Pierwszy odcinek z Robertem Janowskim był odcinkiem specjalnym. Zaczął się od zaśpiewania przez niego z wokalistami jednego z hitów Abby. Oczywiście podkreślono powrót byłego gospodarza. Wszedł spektakularnie, wyłoniwszy się z tłumu tancerek z wielkimi białymi piórami, które najpierw go zasłaniały. Na szczęście obyło się bez zbędnych przemów. Po występie zaczął wyraźnie wzruszony przechadzać się po studiu i podawać wszystkim rękę, a w tle leciała piosenka "I Have a Dream". Uczestnikami były gwiazdy. Pojawili się: Beata Olga Kowalska, Jacek Wójcicki i Dariusz Kordek. Jak to w przypadku odcinków specjalnych bywa, poziom nie był zbyt wysoki przez proste zagadki muzyczne, które zawsze znają gwiazdy. Wolę odcinki bez gwiazd, ale wiadomo, że wielu widzów lubi sytuacje, w których mogą obejrzeć znanych i lubianych, więc powinni być usatysfakcjonowani.

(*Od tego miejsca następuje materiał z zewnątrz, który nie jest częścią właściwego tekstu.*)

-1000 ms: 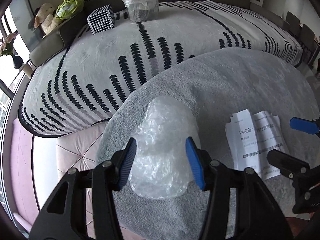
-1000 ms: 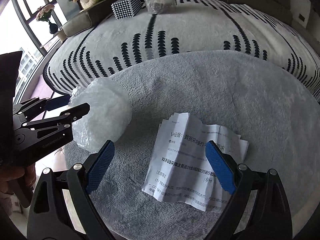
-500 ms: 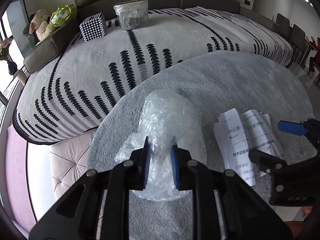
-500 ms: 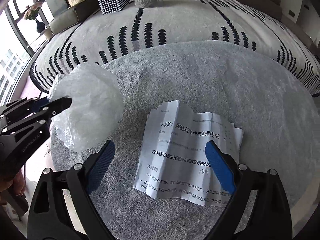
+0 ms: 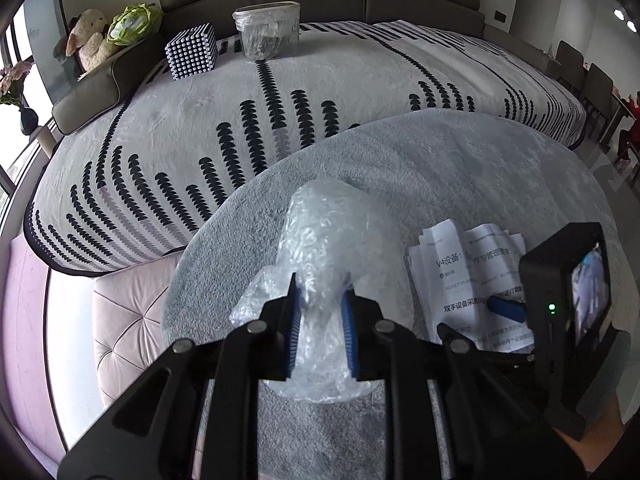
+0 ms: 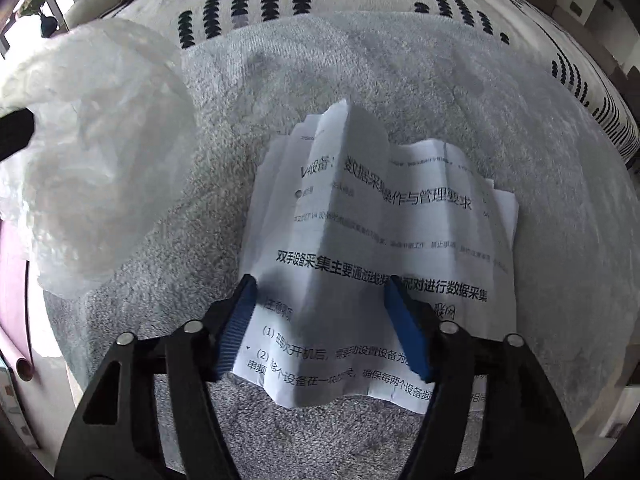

Niektórzy pewnie powiedzą, że ponowne zatrudnianie Roberta Janowskiego to jak odgrzewanie kotletów. Ale skoro kotlet był dobry, to może warto dać mu jeszcze szansę i nie skreślać z góry? Ja na pewno nie przestanę oglądać programu, bo to niezmiennie dobra rozrywka. I sam jego prowadzący przypomina o czasach świetności TVP. W końcu prowadził go już w latach 90., czyli gdy telewizja nie kojarzyła się tak negatywnie i nie wzbudzała tyle emocji jak w ostatnich latach. Możliwe jednak, że program zanotuje spadek oglądalności, bo wszystkie produkcje oglądają się gorzej. Nie będzie to jednak wina Roberta Janowskiego, a odpłynięcia części widzów TVP Jacka Kurskiego do TV Republika.